Audioburst Search – OData language overview

Audioburst Search uses OData filter expressions to apply additional criteria to a search query besides full-text search terms. This article describes the syntax of filters in detail.

Syntax

A filter in the OData language is a Boolean expression, which in turn can be one of several types of expression, as shown by the following EBNF (Extended Backus-Naur Form):

boolean_expression ::=
    collection_filter_expression
    | logical_expression
    | comparison_expression
    | boolean_literal
    | boolean_function_call
    | '(' boolean_expression ')'
    | variable


/* This can be a range variable in the case of a lambda, or a field path. */
variable ::= identifier | field_path

The types of Boolean expressions include:

Collection filter expressions using any or all. These apply filter criteria to collection fields.
Logical expressions that combine other Boolean expressions using the operators and, or, and not.
Comparison expressions, which compare fields or range variables to constant values using the operators eq, ne, gt, lt, ge, and le. Comparison expressions are also used to compare distances between geo-spatial coordinates using the geo.distance function. For more information.
The Boolean literals true and false. These constants can be useful sometimes when programmatically generating filters, but otherwise don't tend to be used in practice.
Calls to Boolean functions, including:
-- geo.intersects, which tests whether a given point is within a given polygon. For more information.
-- search.in, which compares a field or range variable with each value in a list of values. For more information.
-- search.ismatch and search.ismatchscoring, which execute full-text search operations in a filter context. For more information.
Field paths or range variables of type Edm.Boolean. For example, if your index has a Boolean field called IsEnabled and you want to return all documents where this field is true, your filter expression can just be the name IsEnabled.
Boolean expressions in parentheses.

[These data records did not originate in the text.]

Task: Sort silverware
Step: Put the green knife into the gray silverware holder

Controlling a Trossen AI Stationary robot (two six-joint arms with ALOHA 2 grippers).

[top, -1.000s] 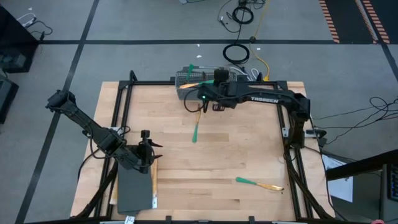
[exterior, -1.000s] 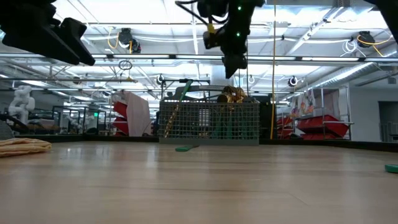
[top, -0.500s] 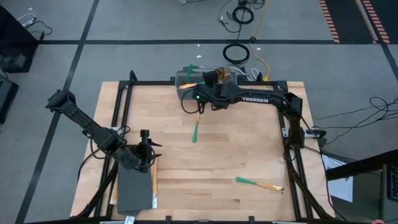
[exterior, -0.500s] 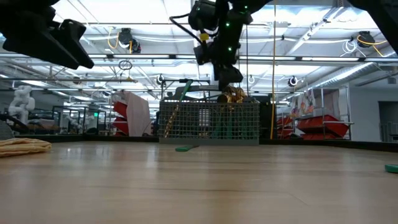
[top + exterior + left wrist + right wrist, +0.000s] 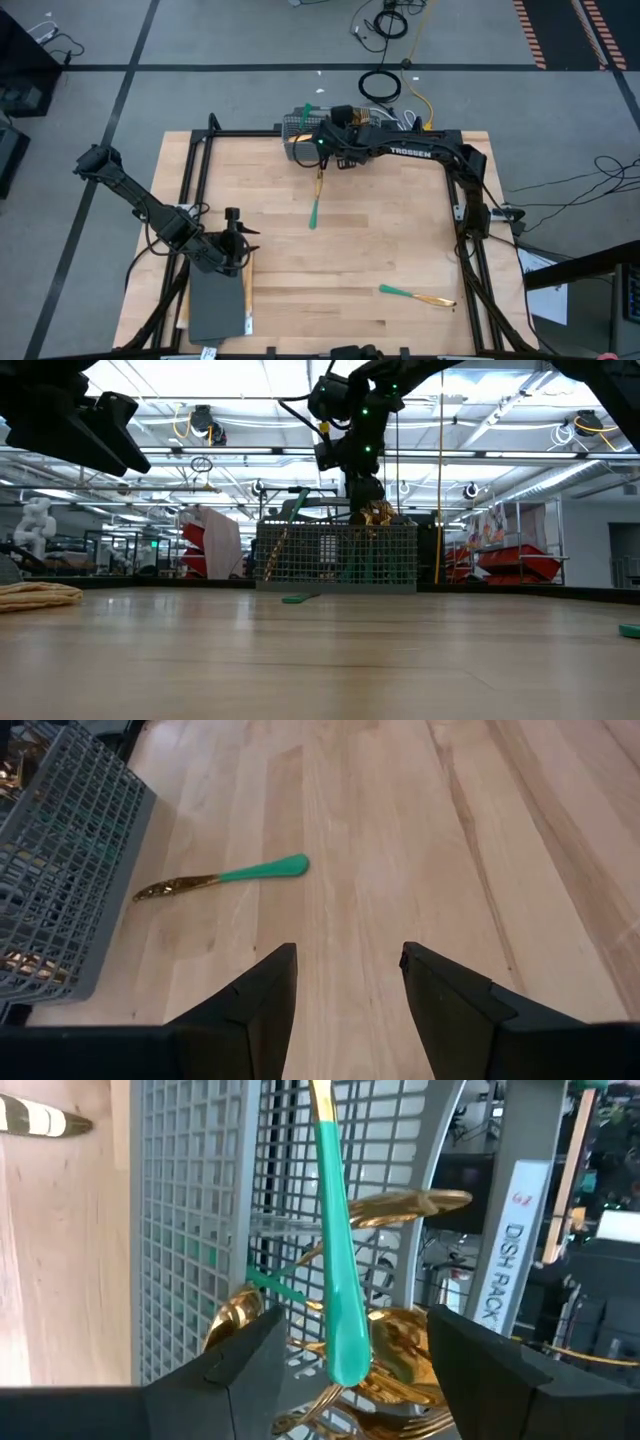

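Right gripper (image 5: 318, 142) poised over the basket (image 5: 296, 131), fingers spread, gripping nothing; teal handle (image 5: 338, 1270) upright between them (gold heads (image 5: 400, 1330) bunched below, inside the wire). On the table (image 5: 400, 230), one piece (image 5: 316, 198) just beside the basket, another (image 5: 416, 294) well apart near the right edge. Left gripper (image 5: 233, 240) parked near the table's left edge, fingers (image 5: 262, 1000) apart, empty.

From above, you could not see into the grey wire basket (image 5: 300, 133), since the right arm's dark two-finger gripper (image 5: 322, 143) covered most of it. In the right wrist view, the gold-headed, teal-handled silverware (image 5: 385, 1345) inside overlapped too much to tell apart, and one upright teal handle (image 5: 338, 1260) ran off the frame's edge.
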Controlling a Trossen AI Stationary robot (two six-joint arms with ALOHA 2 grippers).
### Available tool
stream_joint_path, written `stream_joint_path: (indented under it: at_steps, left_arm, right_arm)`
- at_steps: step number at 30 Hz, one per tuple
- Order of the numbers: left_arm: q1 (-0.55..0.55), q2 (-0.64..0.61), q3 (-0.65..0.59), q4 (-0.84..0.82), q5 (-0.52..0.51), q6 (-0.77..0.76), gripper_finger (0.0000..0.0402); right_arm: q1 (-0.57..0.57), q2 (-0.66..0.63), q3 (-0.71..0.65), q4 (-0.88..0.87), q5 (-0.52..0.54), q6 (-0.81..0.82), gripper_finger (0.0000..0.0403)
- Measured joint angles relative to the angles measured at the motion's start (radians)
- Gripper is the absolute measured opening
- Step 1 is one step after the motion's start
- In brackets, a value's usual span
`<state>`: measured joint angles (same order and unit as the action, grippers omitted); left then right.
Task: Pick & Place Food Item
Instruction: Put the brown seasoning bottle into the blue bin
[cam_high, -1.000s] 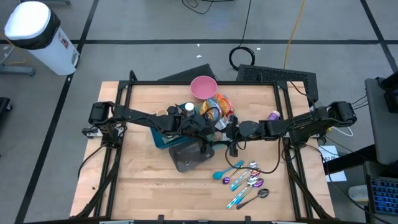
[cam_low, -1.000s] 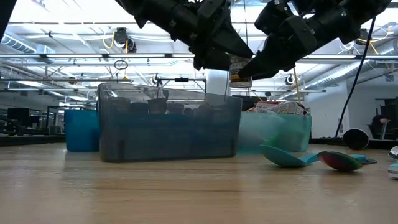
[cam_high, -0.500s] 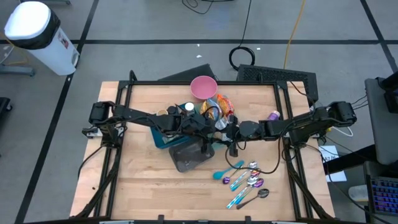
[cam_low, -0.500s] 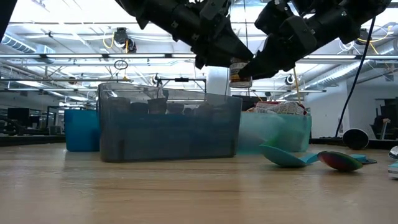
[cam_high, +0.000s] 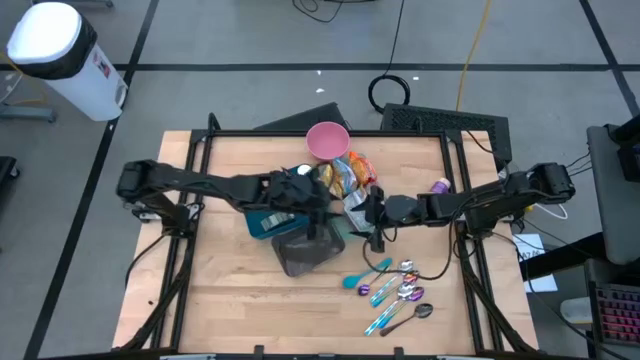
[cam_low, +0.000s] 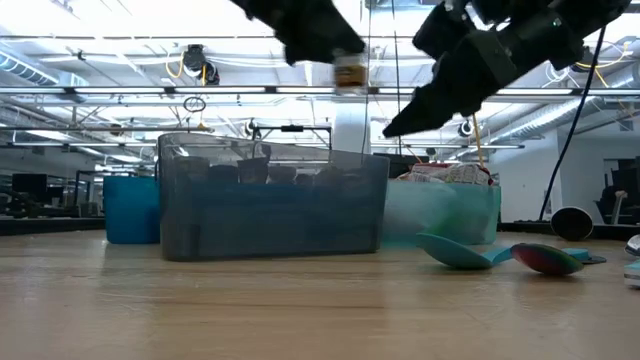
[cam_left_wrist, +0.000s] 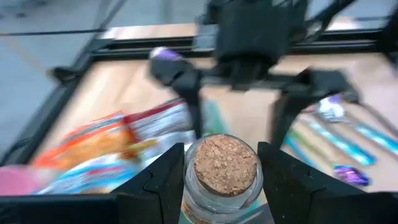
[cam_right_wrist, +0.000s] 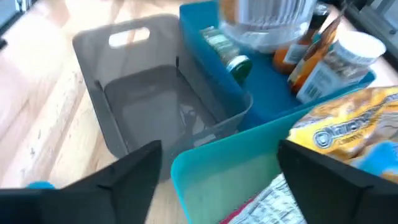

Using parentheses can help to explicitly determine the order of operations in a filter. For more information on the default precedence of the OData operators, see the next section.

Operator precedence in filters

If you write a filter expression with no parentheses around its sub-expressions, Azure Cognitive Search will evaluate it according to a set of operator precedence rules. These rules are based on which operators are used to combine sub-expressions. The following table lists groups of operators in order from highest to lowest precedence:

An operator that is higher in the above table will "bind more tightly" to its operands than other operators. For example, and is of higher precedence than or, and comparison operators are of higher precedence than either of them, so the following two expressions are equivalent:

Rating gt 0 and Rating lt 3 or Rating gt 7 and Rating lt 10
((Rating gt 0) and (Rating lt 3)) or ((Rating gt 7) and (Rating lt 10))

The not operator has the highest precedence of all -- even higher than the comparison operators. That's why if you try to write a filter like this:

not Rating gt 5

You'll get this error message:

Invalid expression: A unary operator with an incompatible type was detected. Found operand type 'Edm.Int32' for operator kind 'Not'.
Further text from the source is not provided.